**Task requirements**
All of the data below should be written out exactly.

**Data**
+ + + +

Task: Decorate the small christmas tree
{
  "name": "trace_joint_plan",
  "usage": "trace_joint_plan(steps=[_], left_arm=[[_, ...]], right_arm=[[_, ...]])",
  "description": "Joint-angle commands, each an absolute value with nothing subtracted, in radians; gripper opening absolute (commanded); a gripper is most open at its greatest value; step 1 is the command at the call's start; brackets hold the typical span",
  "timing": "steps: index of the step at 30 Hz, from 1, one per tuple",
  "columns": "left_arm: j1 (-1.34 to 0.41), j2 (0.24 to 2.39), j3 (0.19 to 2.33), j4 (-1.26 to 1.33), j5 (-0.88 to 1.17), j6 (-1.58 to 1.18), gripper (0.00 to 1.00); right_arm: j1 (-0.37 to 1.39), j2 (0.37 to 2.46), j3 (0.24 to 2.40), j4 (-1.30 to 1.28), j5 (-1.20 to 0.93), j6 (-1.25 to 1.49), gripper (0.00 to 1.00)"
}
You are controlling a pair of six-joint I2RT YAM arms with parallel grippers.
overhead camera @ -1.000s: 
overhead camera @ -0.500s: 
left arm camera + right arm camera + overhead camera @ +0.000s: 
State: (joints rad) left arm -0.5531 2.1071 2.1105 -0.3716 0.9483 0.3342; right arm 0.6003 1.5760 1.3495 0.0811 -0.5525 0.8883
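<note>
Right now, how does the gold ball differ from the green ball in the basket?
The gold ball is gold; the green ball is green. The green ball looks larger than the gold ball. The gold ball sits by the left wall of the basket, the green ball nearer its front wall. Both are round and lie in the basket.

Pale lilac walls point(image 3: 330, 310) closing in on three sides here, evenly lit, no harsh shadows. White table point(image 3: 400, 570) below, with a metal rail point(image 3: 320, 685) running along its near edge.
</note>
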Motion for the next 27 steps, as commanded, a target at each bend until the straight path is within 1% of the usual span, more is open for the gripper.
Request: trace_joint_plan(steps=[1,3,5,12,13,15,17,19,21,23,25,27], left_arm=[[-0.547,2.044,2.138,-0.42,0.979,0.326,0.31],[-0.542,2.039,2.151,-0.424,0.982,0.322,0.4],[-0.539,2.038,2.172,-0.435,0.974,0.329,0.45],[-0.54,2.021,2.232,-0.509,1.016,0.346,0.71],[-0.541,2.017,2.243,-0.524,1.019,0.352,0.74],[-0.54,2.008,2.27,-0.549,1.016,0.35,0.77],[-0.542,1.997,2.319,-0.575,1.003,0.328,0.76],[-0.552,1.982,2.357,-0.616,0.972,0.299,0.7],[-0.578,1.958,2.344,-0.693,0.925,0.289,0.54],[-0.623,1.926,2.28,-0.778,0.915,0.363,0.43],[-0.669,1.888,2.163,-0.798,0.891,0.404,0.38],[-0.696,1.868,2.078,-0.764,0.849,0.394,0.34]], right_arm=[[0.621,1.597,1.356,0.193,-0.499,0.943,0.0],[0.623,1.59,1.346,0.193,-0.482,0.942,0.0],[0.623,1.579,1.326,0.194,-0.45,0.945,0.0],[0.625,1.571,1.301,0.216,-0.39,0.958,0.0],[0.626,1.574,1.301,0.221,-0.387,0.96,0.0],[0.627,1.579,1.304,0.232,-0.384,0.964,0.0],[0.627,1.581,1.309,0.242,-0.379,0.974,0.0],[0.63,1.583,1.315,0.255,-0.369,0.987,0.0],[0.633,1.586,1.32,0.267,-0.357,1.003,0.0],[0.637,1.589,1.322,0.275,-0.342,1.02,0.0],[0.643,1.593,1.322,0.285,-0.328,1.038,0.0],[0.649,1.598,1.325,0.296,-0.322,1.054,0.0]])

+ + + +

**Solution**
Task: Decorate the small christmas tree
{
  "name": "trace_joint_plan",
  "usage": "trace_joint_plan(steps=[_], left_arm=[[_, ...]], right_arm=[[_, ...]])",
  "description": "Joint-angle commands, each an absolute value with nothing subtracted, in radians; gripper opening absolute (commanded); a gripper is most open at its greatest value; step 1 is the command at the call's start; brackets hold the typical span",
  "timing": "steps: index of the step at 30 Hz, from 1, one per tuple",
  "columns": "left_arm: j1 (-1.34 to 0.41), j2 (0.24 to 2.39), j3 (0.19 to 2.33), j4 (-1.26 to 1.33), j5 (-0.88 to 1.17), j6 (-1.58 to 1.18), gripper (0.00 to 1.00); right_arm: j1 (-0.37 to 1.39), j2 (0.37 to 2.46), j3 (0.24 to 2.40), j4 (-1.30 to 1.28), j5 (-1.20 to 0.93), j6 (-1.25 to 1.49), gripper (0.00 to 1.00)"
}
You are controlling a pair of six-joint I2RT YAM arms with parallel grippers.
overhead camera @ -1.000s: 
overhead camera @ -0.500s: 
left arm camera + right arm camera + overhead camera @ +0.000s: 
State: (joints rad) left arm -0.5531 2.1071 2.1105 -0.3716 0.9483 0.3342; right arm 0.6003 1.5760 1.3495 0.0811 -0.5525 0.8883
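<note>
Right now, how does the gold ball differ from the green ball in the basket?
The gold ball is gold; the green ball is green. The green ball looks larger than the gold ball. The gold ball sits by the left wall of the basket, the green ball nearer its front wall. Both are round and lie in the basket.

Pale lilac walls point(image 3: 330, 310) closing in on three sides here, evenly lit, no harsh shadows. White table point(image 3: 400, 570) below, with a metal rail point(image 3: 320, 685) running along its near edge.
</note>
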Motion for the next 27 steps, as commanded, a target at each bend until the straight path is within 1% of the usual span, more is open for the gripper.
Request: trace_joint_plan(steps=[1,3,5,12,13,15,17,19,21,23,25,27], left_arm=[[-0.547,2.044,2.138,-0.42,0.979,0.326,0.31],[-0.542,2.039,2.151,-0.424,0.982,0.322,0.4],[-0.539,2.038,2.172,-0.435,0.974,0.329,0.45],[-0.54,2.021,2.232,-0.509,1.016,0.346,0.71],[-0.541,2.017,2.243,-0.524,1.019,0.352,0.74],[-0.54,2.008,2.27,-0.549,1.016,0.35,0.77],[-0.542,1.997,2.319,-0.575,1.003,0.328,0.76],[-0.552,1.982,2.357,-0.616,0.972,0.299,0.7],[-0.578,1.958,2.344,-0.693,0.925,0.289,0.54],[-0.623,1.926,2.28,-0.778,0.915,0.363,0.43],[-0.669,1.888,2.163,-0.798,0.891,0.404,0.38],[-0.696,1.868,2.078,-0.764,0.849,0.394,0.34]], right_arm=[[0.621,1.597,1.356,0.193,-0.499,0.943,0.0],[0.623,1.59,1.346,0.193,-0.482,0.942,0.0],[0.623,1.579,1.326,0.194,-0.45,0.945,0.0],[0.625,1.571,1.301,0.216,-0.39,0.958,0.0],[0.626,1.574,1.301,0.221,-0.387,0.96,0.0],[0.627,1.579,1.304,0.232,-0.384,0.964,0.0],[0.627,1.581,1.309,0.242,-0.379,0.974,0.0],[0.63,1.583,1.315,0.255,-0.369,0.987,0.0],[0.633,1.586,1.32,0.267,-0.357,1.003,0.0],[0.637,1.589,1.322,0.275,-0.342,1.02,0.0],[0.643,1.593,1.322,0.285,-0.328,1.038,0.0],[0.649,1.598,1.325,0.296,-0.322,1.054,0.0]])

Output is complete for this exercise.